Schubert
Piano Sonatas – in B, D575; in A-minor, D537; in A, D664
Barry Douglas (piano)
Recorded 1 & 2 November 2018 in Curtis Auditorium, CIT Cork School of Music, Bishopstown, Cork, Ireland
Reviewed by: Ateş Orga
Reviewed: June 2019
CD No: CHANDOS CHAN 20086
Duration: 69 minutes
Schubert unsettles people. Cultural climates flag attitudes, individuals battle opinions. An Austrian’s moderato is a Russian’s grave. Presumed ‘wrong’ Schubert-playing destroys careers, assumed ‘right’ Schubert-playing sets one up for life. More often than not, steering clear of specifics, what defines or decides what is left unsaid.

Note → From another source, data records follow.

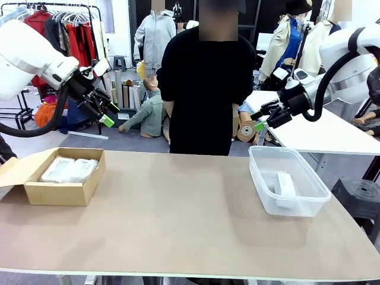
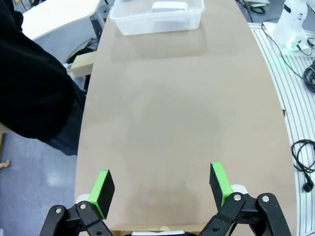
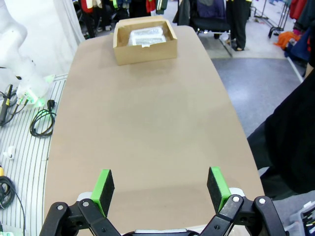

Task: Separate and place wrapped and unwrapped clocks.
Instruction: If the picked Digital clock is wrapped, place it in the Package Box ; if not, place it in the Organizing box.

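Both the left claw [image 1: 108, 113] and the right claw [image 1: 259, 120] hang released above the tabletop [image 1: 178, 214], holding nothing. Two wrapped clocks [image 1: 69, 169] lie side by side in the cardboard box [image 1: 56, 193] near the tabletop's left edge, their labels too small to read. The bare clock [image 1: 285, 184] sits in the clear tub [image 1: 288, 205] near the right edge, blurred by the wall.
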Tool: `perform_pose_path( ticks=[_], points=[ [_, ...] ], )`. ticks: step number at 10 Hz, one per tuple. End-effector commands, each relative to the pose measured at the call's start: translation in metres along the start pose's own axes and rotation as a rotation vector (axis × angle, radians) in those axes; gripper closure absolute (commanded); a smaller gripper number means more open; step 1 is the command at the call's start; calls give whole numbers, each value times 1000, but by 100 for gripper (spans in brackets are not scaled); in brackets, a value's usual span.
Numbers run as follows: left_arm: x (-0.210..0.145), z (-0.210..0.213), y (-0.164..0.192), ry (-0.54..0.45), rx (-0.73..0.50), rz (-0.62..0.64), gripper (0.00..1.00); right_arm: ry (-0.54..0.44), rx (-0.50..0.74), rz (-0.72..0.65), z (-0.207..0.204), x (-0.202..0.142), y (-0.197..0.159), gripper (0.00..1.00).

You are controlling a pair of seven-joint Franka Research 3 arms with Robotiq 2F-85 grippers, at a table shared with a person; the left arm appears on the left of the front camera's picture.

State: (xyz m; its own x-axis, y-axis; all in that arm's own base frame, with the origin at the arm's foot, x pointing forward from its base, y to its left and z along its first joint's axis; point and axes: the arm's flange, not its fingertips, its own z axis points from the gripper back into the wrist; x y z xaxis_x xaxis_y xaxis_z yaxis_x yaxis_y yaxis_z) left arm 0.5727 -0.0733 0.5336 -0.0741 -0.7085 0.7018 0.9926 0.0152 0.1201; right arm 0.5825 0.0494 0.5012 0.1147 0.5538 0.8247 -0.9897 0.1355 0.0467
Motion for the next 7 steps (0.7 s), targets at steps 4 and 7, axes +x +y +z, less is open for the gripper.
perform_pose_path(
  ticks=[4, 7],
  points=[
    [0, 1, -2, 2, 6, -10, 0, 6, -3, 9, 1, 1, 0, 0],
    [0, 1, -2, 2, 6, -10, 0, 6, -3, 9, 1, 1, 0, 0]
  ],
)
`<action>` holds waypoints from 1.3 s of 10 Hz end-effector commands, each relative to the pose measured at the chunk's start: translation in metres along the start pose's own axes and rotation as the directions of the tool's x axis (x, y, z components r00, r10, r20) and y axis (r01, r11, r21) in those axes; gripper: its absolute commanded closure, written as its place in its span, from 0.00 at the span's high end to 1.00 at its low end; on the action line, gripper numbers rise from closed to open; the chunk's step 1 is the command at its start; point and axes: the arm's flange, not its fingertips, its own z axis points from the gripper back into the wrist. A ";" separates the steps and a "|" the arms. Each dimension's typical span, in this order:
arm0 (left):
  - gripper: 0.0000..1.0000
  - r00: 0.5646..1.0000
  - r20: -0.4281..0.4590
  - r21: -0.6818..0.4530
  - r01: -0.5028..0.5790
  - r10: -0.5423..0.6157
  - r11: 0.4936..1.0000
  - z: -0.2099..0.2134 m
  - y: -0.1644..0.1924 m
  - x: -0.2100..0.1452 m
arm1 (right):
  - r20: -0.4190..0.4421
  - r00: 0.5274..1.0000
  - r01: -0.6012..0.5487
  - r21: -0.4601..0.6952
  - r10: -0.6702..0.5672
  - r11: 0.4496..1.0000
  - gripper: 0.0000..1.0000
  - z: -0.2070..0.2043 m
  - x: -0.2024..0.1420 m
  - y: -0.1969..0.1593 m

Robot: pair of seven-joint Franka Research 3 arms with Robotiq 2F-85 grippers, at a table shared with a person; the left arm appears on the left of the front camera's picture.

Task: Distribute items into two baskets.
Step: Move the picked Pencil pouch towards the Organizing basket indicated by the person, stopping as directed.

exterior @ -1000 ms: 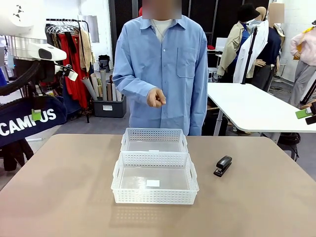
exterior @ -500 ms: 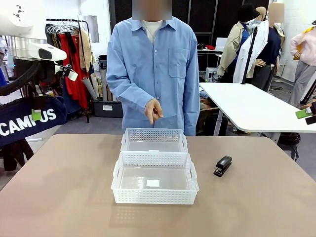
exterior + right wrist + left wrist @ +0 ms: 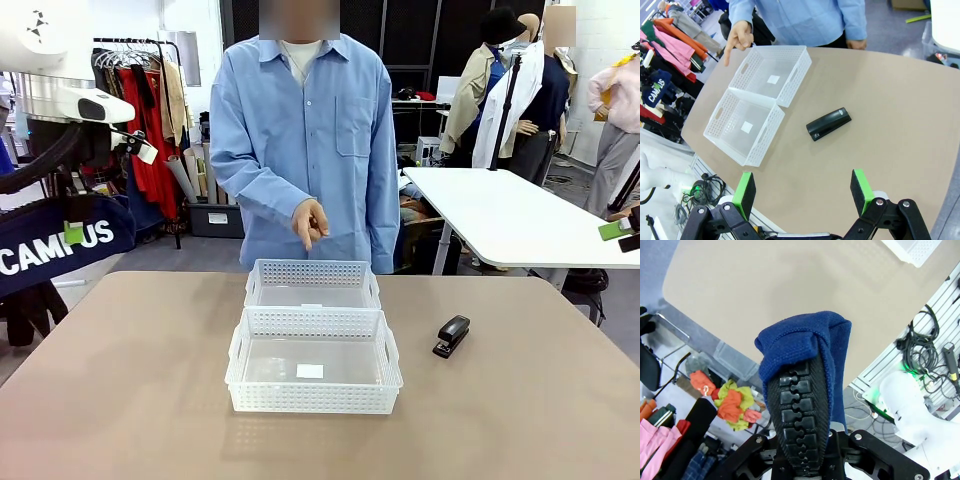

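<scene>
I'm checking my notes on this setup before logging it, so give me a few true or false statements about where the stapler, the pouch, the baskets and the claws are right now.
1. The stapler lies inside the near basket. False: it lies on the table, to that basket's right.
2. The left claw is shut on the pouch. True.
3. The right claw is open and holds nothing. True.
4. The person's hand grips the rim of the far basket. False: it points a finger downward above that basket without touching it.
</scene>
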 end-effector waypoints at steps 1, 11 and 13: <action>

This is the fourth volume of Barry Douglas’s Schubert cycle for Chandos. Its strength is that it’s Schubert supremely un-photoshopped. Irrespective of merits and recommendations, I find I have no need to listen to other versions or angles. He gives us the pages as they are, truthful to content and markings, the music and its grammar, not acquired habit, relaxing or pushing the tempo. This makes for a natural ebb and flow. The drama grows from within, the manner and debate is not imposed. Douglas is a challengingly honest guide. Traversing the present three Piano Sonatas, covering a period from 1817 to 1819, he pertinently illuminates the individuality and independence of Schubert’s thinking – a Viennese Sonata writer singularly removed from Beethoven (whose ‘Hammerklavier’ was published in 1819), likewise the older Weber or Hummel.

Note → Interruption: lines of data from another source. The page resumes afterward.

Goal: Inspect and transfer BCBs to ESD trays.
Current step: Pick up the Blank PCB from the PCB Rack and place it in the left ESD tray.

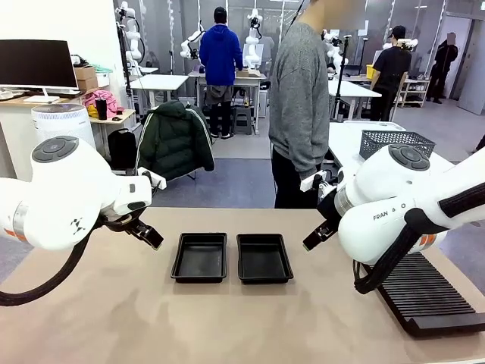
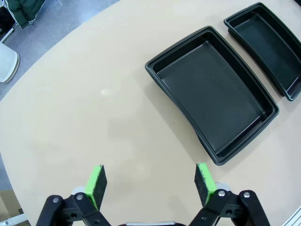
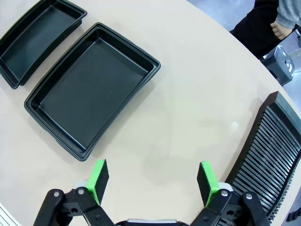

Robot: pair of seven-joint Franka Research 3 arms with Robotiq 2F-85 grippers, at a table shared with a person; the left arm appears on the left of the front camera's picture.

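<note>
Black ESD trays [image 1: 200,259] side by side; floors bare.

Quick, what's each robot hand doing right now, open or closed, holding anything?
Left hand: open, holding nothing.
Right hand: open, holding nothing.

Bright, evenly lit indoor workshop, seen sharply from three cameras.

Soft overhead light falls on the tan table [image 1: 114,318] and leaves only faint, diffuse shadows under the two black ESD trays [image 1: 201,259] and the rounded white arms [image 1: 64,193]. The arm shells look close to washed out. In both wrist views the trays' glossy rims carry thin pale highlights, and wide-angle distortion bows the table edge and tray sides toward the corners. The far background of the front view is slightly soft.
</note>
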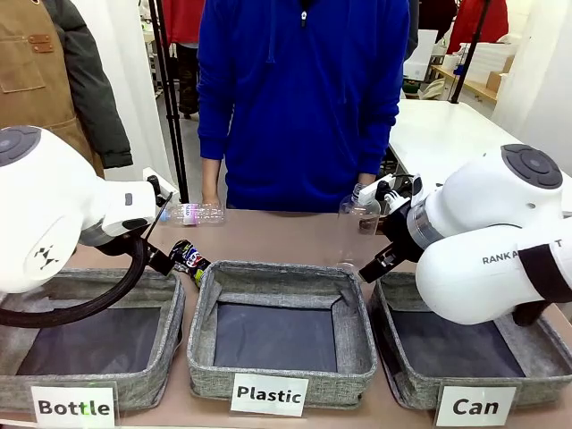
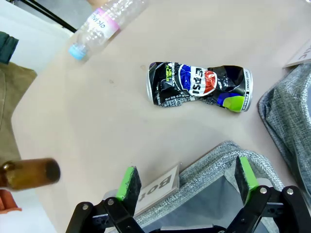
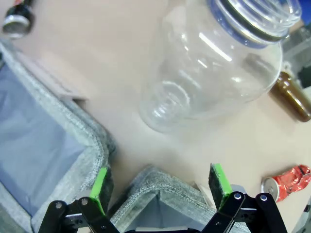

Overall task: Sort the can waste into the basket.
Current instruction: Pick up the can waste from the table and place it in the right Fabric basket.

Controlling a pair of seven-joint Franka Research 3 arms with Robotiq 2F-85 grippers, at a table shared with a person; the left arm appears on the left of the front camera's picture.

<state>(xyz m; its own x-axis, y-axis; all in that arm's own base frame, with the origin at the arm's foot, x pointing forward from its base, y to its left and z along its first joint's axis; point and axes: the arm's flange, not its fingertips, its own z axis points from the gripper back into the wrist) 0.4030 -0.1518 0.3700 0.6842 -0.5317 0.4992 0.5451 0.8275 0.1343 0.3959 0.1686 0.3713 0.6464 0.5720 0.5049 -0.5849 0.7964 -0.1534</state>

Variously wayward and playful, “standing somewhat apart from the rest of Schubert’s sonata œuvre” (Brian Newbould’s booklet note), the B-major – which I recall Richter programming in London in 1966 – is shapely and articulate, its assertive back-to-back contrasts voiced with power and delicacy. The songful E-major slow movement is delivered with maximum expression and textural clarity, a refined essay with a grandly commanding E-minor episode. The G-major Scherzo glows lyrically, the Finale (cadencing, in the fashion of the A-minor Sonata, with a single punched-home chord, secco and decisive) aspires to the orchestral in its variegated colouring and discursive nuances.

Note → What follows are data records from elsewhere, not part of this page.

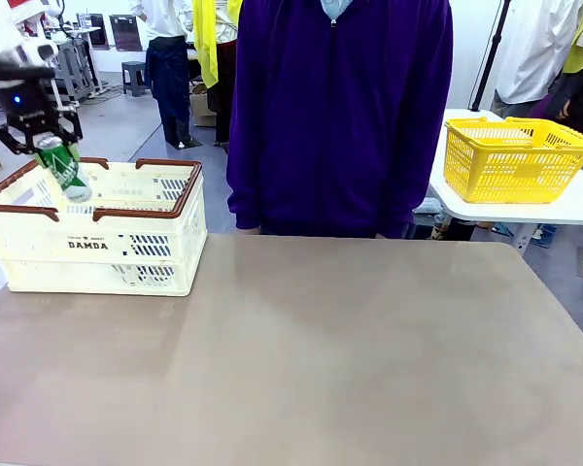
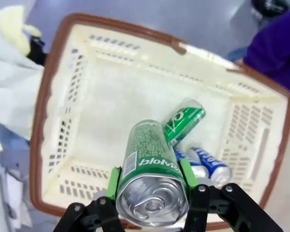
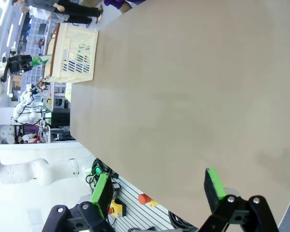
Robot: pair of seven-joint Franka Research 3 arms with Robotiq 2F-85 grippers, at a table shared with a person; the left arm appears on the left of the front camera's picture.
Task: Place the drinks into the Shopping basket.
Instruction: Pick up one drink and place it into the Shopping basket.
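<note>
Left gripper point(image 2: 152, 193), at the front view's upper left, grasps a green can point(image 2: 152, 176) above the Shopping basket point(image 2: 58, 96), where another green can point(image 2: 183, 121) and a blue can point(image 2: 210, 164) already lie, so only this release remains.

"DAMDA" printed on Shopping basket point(image 1: 97, 243) side

light: bright, even | shadows: soft | wrist views: wide-angle bend, blurred edges

Two green cans point(image 2: 152, 164), one or two blue cans point(image 2: 210, 164), one cream crate point(image 1: 97, 248), one yellow basket point(image 1: 515, 160)
</note>
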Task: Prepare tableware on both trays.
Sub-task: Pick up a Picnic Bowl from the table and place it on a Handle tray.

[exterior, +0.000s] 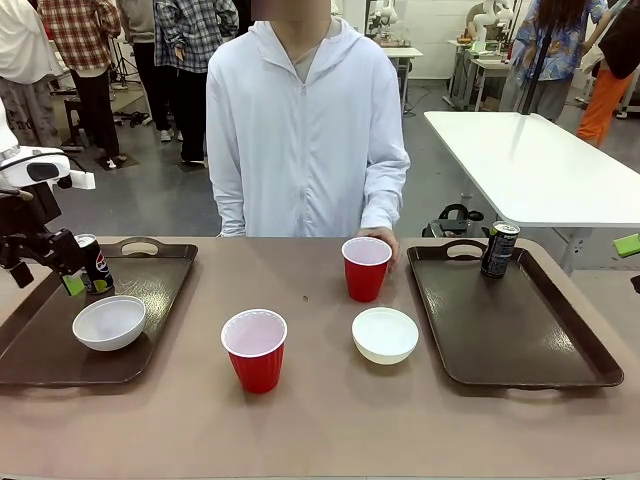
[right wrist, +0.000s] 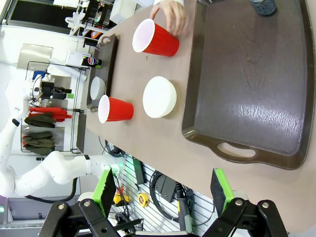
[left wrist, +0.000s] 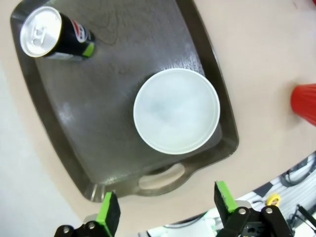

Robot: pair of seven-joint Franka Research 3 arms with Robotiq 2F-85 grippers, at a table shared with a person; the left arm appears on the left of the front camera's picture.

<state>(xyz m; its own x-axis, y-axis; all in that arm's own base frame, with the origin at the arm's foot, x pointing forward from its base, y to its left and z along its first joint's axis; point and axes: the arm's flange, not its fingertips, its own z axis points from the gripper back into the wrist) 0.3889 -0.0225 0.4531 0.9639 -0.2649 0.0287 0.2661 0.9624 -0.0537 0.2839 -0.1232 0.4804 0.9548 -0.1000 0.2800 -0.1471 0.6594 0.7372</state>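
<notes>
Left tray point(exterior: 40, 350) holds Pepsi can point(exterior: 95, 264) and white bowl point(exterior: 109, 322); right tray point(exterior: 520, 330) holds black can point(exterior: 499, 248), label unreadable. Near red cup point(exterior: 255, 349), far red cup point(exterior: 366, 267) and second bowl point(exterior: 385, 333) sit on table point(exterior: 320, 430) between trays, person's hand point(exterior: 381, 237) at far red cup. Left gripper point(left wrist: 165, 195) and right gripper point(right wrist: 162, 174): fingers apart, empty.

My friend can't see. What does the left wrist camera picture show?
A white bowl and a black drink can sit apart inside a dark brown tray. The left gripper hangs open at the bottom edge; a red cup peeks in at the right.
</notes>
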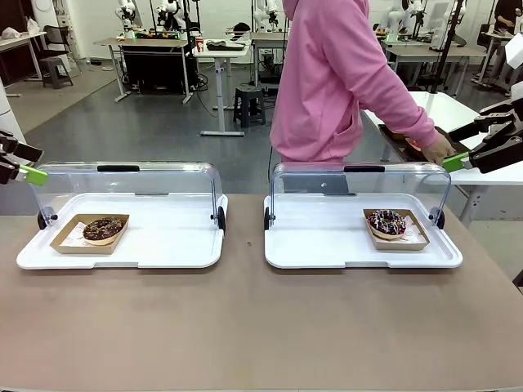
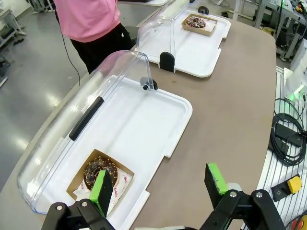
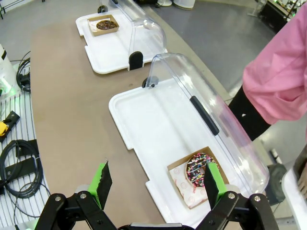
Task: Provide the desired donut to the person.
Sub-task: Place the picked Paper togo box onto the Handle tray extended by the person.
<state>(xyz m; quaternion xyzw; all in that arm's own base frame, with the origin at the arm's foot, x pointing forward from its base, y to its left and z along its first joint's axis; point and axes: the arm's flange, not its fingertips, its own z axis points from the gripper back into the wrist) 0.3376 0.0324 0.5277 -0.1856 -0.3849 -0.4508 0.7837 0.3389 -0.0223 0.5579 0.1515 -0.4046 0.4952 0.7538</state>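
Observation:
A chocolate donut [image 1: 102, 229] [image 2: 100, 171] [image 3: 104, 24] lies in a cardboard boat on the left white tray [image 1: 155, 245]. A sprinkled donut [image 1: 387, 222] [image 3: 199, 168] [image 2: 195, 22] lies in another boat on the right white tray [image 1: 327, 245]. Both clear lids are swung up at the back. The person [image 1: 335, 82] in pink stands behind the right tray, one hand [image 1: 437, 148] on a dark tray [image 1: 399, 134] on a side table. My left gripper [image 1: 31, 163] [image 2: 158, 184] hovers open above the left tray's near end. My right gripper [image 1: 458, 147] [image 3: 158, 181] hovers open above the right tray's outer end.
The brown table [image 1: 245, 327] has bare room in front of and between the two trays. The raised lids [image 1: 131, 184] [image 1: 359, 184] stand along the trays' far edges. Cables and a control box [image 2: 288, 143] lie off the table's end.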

The A-minor, the first of Schubert’s three Piano Sonatas in this key, is bold, in Douglas’s hands an energised study in tight architectural planning and radical tonal departure, fisted gesture and tender supplication, the pulse and rhythm buoyant, the outer-movement downbeats somehow dispatched with a hint of imagined double bass to send events on their way. Theatrically enlightening, masterful pianism.
The ‘Little’ A-major was the outcome of a Steyr summer holiday, most probably in 1819. Contemporary with the ‘Trout’ Quintet, “unimaginably lovely” countryside, and the company of the “very pretty” eighteen-year-old Josefa von Koller, it’s a score mixing aurally deceptive simplicity (look at the layout of the opening idea, the graveyard of many a young hopeful) with bravura, songful expanse with determined argument. Douglas gives an impeccable account, toughened as necessary. The tondichtung Andante is one of enfolding beauty, like a frayed love-letter murmuring down the years. The Finale thrills, its runs (and Mozartean echoes) as glittering as fountains at play before two abrupt chords bring the curtain swiftly down.
Velvet acoustic. Classy production, engineering, editing (Jonathan Cooper). I wondered at times if the upper register of the Steinway needed attention (A-major Sonata principally) – but nothing that untoward.